C’est une enquête d’un poids certain – 13 000 personnes interrogées en France métropolitaine hors Corse – qui se place dans une approche contrastée avec l’autre principale source de connaissance dans ce domaine, l’Enquête Nationale Transports et Déplacements de l’INSEE (ENTD) dont les derniers résultats disponibles portent sur les années 2007/2008[1]. Les différences semblent porter sur le champ observé, les déplacements enregistrés sur deux semaines au lieu d’une, la prise en compte des déplacements effectués dans le cadre de l’activité professionnelle (on conçoit que cela change beaucoup les résultats pour les conducteurs de bus, les livreurs, les camionneurs, jusqu’au personnel navigant des compagnies aériennes !) ou encore la ventilation de chaque déplacement selon des « familles d’activités » plutôt que selon les caractéristiques des trajets ou leur motif direct. On doit s’attendre à ce que cette approche suscite bientôt discussions et peut être controverses académiques, lorsque les résultats complets et les données traitées seront accessibles.

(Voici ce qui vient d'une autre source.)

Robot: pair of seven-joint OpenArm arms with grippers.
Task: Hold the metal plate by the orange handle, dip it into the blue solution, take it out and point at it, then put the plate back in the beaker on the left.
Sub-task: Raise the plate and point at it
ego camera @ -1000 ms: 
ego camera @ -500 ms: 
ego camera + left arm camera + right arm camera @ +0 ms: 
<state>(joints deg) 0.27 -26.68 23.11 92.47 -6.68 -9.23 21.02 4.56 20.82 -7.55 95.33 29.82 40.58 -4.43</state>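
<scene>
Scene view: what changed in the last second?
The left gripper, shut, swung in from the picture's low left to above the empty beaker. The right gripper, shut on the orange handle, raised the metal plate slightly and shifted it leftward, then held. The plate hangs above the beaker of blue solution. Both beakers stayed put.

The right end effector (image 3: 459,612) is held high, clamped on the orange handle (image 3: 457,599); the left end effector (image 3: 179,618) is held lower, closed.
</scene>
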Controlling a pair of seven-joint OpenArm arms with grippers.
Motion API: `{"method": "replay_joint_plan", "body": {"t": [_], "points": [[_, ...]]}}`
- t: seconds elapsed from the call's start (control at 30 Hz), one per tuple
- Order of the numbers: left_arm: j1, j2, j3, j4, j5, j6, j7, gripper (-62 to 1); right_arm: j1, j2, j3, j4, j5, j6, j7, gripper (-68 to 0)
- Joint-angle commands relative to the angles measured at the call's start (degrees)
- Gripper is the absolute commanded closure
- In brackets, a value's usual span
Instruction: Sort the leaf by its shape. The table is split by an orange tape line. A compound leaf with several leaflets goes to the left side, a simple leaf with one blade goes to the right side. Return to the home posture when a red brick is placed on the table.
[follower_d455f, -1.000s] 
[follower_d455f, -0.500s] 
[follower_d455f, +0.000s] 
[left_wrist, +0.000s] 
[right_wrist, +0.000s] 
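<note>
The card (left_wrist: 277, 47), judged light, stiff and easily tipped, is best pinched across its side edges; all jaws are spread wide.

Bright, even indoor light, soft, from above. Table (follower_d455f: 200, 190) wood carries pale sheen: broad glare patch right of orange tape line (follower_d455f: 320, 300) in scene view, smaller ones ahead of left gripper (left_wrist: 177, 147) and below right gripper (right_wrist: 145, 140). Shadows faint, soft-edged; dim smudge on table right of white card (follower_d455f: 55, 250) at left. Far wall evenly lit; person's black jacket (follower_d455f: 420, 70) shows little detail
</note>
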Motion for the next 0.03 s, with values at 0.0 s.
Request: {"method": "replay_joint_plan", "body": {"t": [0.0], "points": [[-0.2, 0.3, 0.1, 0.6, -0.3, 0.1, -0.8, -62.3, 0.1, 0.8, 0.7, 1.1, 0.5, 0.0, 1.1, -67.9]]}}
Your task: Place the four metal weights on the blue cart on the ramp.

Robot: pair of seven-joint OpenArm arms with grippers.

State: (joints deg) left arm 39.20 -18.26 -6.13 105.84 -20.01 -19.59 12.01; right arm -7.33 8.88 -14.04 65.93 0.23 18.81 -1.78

En attendant, un premier rapport, peu détaillé, a été présenté à la conférence du 4 mars, et il est accessible en ligne sur le site de Forum Vies Mobiles. On y verra qu’une approche aussi novatrice de la question des mobilités débouche sur des premières conclusions qui divergent avec ce que l’on croyait savoir jusqu’ici. Ainsi, la mobilité d’ensemble, mesurée en temps passé comme en kilomètres parcourus apparaîtrait nettement plus élevée que ce qui, dans d’autres définitions, ressortait des travaux antérieurs : en moyenne, pour un adulte, 400 km et 10h par semaine. Ou encore, le niveau de diplôme et le revenu ressortent comme des facteurs décisifs et croissants de la mobilité, en distance ce que d’autres études tendaient déjà à montrer, mais aussi en temps passé, ce qui est plus nouveau. Les auteurs parlent d’une culture de la mobilité spécifique aux plus diplômés et/ou plus riches.
Un point ressort en particulier, utile à qui s’intéresse aux liens entre formes urbaines et soutenabilité des transports : le temps consacré à la mobilité est important, et peu différencié quel que soit le cadre de vie, ville centre, banlieue, ou péri-urbain et rural, à l’exception de l’ Île-de-France où il est globalement nettement plus élevé, avec un maximum pour Paris intra-muros. Mesuré en distance parcourue, c’est la banlieue qui est associée aux valeurs les plus fortes, et non le périurbain et la zone rurale qui seraient au même niveau que la ville centre d’agglomération. De quoi bousculer les idées répandues sur les avantages de la densité et de la centralité.
Ce sont donc des conclusions stimulantes, même provocantes, dont certaines s’esquissaient déjà lors des Rencontres organisées par le même Forum Vie Mobiles en Janvier 2013 sur le thème des mobilités dans le périurbain. Elles sont certes contestables – et elles seront contestées – mais nul doute que cette discussion enrichisse notre compréhension de phénomènes complexes trop souvent ramenés à des schémas simplistes. Souhaitons que ce débat s’instaure dès que seront disponibles les données détaillées, ce qui a été annoncé comme très prochain à la conférence du 4 mars.